PostPosted: Thu May 22, 2008 4:02 am    Post subject: Re: How Do I Go About Making a CPU Cluster? Reply with quote

gfabry wrote:
Well, I found an online store where you can get relatively cheap ($0.95) 600Mhz Intel Celeron (370 Socket) processors... so I thought "If I wired those together, I can get myself a pretty fast computer...". I looked it up and read about CPU Clusters, Beowolf clusters, but the information I found wasn't very helpful or it was outdated. I was wondering, if I were to buy 20 or 30 of these CPUs, would I be able to easily wire them in parallel to create a fast computer? Or is it a pipe dream?

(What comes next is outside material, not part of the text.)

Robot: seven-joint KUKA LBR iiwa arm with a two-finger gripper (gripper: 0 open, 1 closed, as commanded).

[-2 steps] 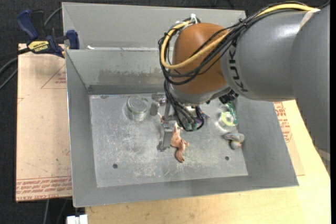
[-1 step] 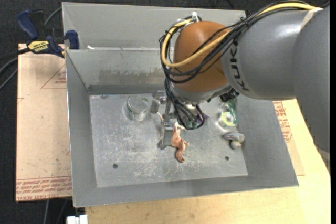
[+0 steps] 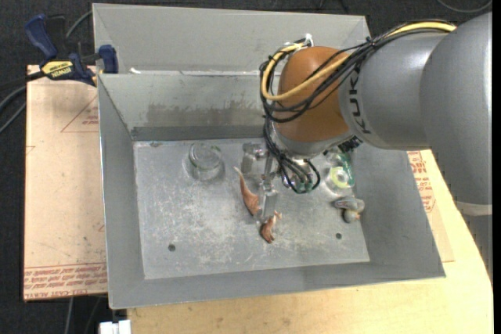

I've had soldering, computer building, electronics experience before BTW.


To build a computer cluster you need to get a couple of ordinary computers and connect them via fast LAN (1 or 10 GBit). If you want to have a cluster with 30 celerons you will also need 30 motherboards, 30 PSUs, 30 HDDs and so on.

Unfortunately you will not be able to use common software on a cluster. Neither Windows nor games will run on it! Only special versions of Linux, large databases and different scientific applications can utilize the power of a cluster. There is another problem - the computational power of a cluster doesn't scale well. If you connect 10 PCs with 600 MHz CPUs together you won't get a 6000 MHz computer. Depending on used application the real power will be only 20% - 60% of this value.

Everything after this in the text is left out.